Year of Publication


Degree Name

Doctor of Philosophy (PhD)

Document Type

Doctoral Dissertation




Chemical and Materials Engineering

First Advisor

Dr. Bradley Berron


Protein adsorption on solid surfaces is a common yet complicated phenomenon that is not fully understood. Self-assembled monolayers have been utilized in many studies, as well-defined model systems for studying protein-surface interactions in the atomic level. Various strategies, including the use of single component SAMs[1, 2], combinations of long and short alkanethiolates with methyl- and hydroxyl- terminal groups[3, 4], and using mixtures of alkanethiolates with similar chain length and varying terminal functional group [5] have been used to effectively control the surface wettability and determine the effect of surface composition and wettability on protein adsorption. In this dissertation we report key new findings on the effect of surface density of functional groups on protein adsorption phenomenon.

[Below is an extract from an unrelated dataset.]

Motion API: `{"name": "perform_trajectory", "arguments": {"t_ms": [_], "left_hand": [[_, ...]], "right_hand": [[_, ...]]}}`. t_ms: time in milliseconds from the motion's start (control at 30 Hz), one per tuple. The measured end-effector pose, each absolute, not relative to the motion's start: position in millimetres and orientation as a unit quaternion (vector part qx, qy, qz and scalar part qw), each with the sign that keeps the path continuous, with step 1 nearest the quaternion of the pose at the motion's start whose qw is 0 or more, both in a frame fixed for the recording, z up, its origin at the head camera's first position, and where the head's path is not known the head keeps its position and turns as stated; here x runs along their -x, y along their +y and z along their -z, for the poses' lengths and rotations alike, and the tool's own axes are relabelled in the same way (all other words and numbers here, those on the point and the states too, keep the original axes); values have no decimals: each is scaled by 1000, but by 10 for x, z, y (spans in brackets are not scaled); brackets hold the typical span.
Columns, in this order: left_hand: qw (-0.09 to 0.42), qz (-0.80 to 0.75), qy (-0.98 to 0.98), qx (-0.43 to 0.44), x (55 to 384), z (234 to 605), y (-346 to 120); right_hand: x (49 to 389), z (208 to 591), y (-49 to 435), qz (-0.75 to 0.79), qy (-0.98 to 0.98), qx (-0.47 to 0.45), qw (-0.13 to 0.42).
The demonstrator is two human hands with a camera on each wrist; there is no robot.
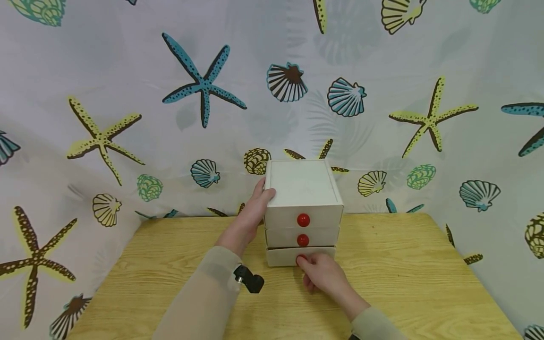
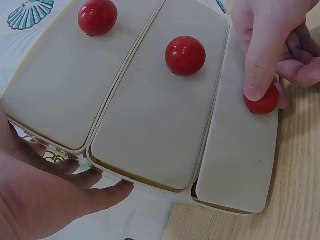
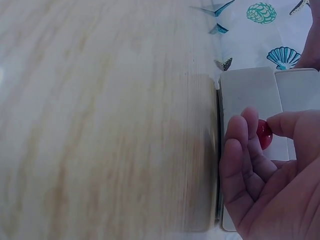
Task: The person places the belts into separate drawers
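A white box of three stacked drawers (image 1: 302, 184) stands on the table, each drawer front bearing a round red knob. Thumb and fingers of my right hand (image 1: 325, 274) pinch the lowest knob (image 2: 262, 104). That bottom drawer (image 1: 278, 258) sits slightly forward, a thin dark gap showing along its upper edge. Flat against the box's left side rests my left hand (image 1: 250, 210), its fingers extended and the thumb near the top edge. The middle knob (image 1: 302, 240) and top knob (image 1: 303, 220) are untouched, and both their drawers look closed. What the drawers contain is hidden.
The wooden table (image 1: 395, 269) extends to both sides and in front of the box. Behind it hangs a white cloth (image 1: 255, 28) printed with starfish and shells, close to the box's back. A small black device (image 1: 248, 278) is on my left wrist.
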State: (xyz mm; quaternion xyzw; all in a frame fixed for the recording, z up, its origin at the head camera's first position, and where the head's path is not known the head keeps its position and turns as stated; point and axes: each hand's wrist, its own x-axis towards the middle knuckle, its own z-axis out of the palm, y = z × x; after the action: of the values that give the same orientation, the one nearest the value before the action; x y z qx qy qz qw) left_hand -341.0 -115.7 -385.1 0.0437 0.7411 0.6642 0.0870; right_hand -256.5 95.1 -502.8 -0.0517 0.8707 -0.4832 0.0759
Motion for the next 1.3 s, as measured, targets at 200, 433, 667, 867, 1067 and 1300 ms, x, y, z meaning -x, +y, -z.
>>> {"name": "perform_trajectory", "arguments": {"t_ms": [200, 433, 667, 867, 1067, 1300], "left_hand": [[85, -666, 740, -45, 3415, 3875, -1152], [86, -667, 739, -42, 3411, 3892, -1159], [84, -668, 738, -44, 3408, 3913, -1168], [85, -665, 740, -49, 3422, 3877, -1181], [89, -661, 743, -56, 3422, 3848, -1192], [86, -662, 742, -57, 3418, 3867, -1214]], "right_hand": [[2603, 5041, 947, 484, 871, 48, 72], [2615, 5062, 929, 497, 863, 44, 78], [2628, 5092, 921, 491, 866, 41, 81], [2640, 5108, 919, 482, 872, 43, 73], [2632, 5089, 917, 479, 875, 42, 58], [2611, 5079, 940, 487, 870, 51, 62]]}}
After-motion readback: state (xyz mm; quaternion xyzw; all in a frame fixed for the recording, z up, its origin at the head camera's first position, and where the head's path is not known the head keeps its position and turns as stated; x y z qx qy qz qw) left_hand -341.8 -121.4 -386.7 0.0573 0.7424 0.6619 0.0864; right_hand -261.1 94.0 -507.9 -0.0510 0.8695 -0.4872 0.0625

In The first phase of this research, we developed a novel approach for preparation of low-density self-assembled monolayers(LD-SAMs) on gold surfaces, based on radical-initiated thiol-yne click chemistry. This approach provides exceptional adsorbate stability and conformational freedom of interfacial functional groups, and is readily adapted for low-density monolayers of varied functionality. The resulting monolayers have two distinct phases: a highly crystalline head phase adjacent to the gold substrate, and a reduced density tail phase, which is in contact with the environment.

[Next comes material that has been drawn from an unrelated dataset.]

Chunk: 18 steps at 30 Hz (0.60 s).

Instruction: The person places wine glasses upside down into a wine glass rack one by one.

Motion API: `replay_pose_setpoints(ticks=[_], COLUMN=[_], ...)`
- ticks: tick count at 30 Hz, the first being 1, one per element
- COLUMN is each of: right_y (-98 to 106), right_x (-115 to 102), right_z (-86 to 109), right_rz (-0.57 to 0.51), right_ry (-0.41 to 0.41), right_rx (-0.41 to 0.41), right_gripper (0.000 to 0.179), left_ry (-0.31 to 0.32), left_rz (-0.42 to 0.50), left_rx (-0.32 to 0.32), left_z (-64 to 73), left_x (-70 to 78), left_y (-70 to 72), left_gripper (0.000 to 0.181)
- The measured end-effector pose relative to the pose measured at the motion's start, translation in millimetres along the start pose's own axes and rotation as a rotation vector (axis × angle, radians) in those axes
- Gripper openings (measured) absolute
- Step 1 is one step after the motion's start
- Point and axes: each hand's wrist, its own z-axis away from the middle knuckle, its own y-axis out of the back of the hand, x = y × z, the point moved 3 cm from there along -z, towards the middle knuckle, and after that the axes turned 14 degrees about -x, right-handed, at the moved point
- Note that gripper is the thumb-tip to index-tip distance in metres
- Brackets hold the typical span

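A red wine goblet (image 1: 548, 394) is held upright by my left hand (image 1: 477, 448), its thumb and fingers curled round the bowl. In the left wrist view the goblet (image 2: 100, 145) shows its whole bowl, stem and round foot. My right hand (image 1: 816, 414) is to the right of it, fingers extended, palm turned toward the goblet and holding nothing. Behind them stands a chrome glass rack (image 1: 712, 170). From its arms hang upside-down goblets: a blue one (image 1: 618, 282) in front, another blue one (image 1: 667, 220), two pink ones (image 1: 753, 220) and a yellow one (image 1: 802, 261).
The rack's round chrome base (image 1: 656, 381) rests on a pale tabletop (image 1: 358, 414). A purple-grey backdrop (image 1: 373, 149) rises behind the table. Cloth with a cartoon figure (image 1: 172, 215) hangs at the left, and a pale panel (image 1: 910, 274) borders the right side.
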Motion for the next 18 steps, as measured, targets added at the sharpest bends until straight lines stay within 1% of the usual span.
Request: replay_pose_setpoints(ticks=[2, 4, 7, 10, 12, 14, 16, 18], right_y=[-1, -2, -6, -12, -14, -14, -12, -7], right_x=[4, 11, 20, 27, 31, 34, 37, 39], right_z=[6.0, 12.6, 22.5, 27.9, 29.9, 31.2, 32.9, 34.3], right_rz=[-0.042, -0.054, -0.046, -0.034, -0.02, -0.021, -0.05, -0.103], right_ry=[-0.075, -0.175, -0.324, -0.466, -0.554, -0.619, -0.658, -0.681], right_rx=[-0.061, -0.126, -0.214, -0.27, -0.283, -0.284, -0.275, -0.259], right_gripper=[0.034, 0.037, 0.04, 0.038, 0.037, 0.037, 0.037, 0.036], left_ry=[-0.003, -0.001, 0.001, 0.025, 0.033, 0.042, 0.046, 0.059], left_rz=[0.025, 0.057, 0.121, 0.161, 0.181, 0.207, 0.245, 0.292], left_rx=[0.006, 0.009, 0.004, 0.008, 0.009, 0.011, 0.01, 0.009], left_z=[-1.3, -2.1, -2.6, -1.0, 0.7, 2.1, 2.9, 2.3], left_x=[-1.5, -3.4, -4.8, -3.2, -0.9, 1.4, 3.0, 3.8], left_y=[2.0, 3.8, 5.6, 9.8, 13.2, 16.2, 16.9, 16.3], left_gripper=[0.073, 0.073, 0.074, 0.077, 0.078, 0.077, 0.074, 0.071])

First, we investigated the feasibility of the proposed chemistry in solution-phase. In this approach, we synthesized “Y” shaped carboxylate-terminated thiol adsorbates via radical-initiated thiol-yne reaction. The LD-SAMs were then prepared through immersion of gold substrates into the solution of synthesized adsorbate molecules in hexane. The chemical structuring and electrochemical properties of resultant LD-SAMs were analyzed and compared with those of analogous traditional well-packed monolayers, using techniques such as Fourier transform infrared spectroscopy, ellipsometry, electrochemical impedance spectroscopy, reductive desorption, and contact angle goniometry. Characterization results indicated that resulting LD-SAMs have a lower average crystallinity, and higher electrochemical stability compared to well-packed monolayers. In addition, using a three-electrode system, we were able to show a reversible change in LD-SAM surface wettability, in response to an applied voltage. This remodeling capacity confirms the low density of the surface region of LD-SAM coatings.

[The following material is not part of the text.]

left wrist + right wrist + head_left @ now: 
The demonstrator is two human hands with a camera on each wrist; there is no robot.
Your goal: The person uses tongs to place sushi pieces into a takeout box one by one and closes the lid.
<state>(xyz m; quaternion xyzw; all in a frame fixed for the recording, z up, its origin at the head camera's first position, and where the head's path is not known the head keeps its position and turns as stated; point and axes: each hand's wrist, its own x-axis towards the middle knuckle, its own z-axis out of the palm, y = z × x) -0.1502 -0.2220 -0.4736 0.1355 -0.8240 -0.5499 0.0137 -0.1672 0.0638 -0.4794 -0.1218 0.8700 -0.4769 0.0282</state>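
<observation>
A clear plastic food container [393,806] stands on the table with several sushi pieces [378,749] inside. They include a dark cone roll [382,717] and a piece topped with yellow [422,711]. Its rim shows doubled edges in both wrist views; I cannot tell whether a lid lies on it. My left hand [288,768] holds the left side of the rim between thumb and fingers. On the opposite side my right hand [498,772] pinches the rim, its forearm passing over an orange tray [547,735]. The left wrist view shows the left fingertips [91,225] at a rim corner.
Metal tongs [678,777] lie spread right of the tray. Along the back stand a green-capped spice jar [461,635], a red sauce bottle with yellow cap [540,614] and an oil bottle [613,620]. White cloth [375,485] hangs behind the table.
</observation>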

The second area of work was focused on using the developed chemistry in solid-phase. The solid-phase approach minimized the required synthesis steps in solution-phase method, and used the photo-initiated thiol-yne click-reaction for grafting of acid-terminated alkynes to thiol-terminated monolayers on a gold substrate to create similar LD-SAMs as what were prepared through solution-phase process. We characterized the resulting monolayers and compared them to analogous well-packed SAMs and the also low-density monolayers prepared through the solution phase approach. The results confirmed the proposed two-phase structure, with a well-packed phase head phase and a loosely-packed tail phase. In addition, the electrochemical studies, indicated that the resultant monolayers were less stable than the monolayers prepared via solution-phase, but they are yet significantly more stable than typical well-packed monolayers. The less stability of these monolayers were attributed to the partial desorption of adsorbates from the gold substrate due to UV irradiation during the grafting process.

Building on the established chemistry, we studied the effect of lateral packing density of functional groups in a monolayer on the adsorption of Bovine serum albumin protein. we used surface plasmon resonance spectroscopy (SPR) and spectroscopic ellipsometry, to evaluate BSA adsorption on carboxylate‑, hydroxyl-, or alkyl- terminated LD-SAMs. It was found that for the LD-SAMs, the magnitude of protein adsorption is consistently higher than that of a pure component, well-packed SAM for all functionalities studied. In addition, it was seen that the magnitude of BSA adsorption the LD-SAMs, was consistently higher than that of a pure component, well-packed SAM for all functionalities studied. The difference of protein adsorption on LD-SAMs and SAMs can not be associated to difference in lateral packing density, unless we eliminate the impact of other contributing factors in protein adsorption such as surface energy. In order to better understand the impact of packing density on protein-surface interactions, we prepared the mixed SAMs of (carboxylate/alkyl) and (hydroxyl/alkyl) with matching surface energy as the carboxylate and hydroxyl terminated LD-SAMs. It was found that the energy-matched mixed SAMs of carboxylate and hydroxyl functionality adsorbed more protein than the LD-SAMs. However, an opposite trend was seen for the alkyl surfaces, where surface energies are comparable for LD-SAMs and pure component SAMs, indicating that BSA proteins have higher affinity for methyl- terminated LD-SAMs than well-packed SAMs.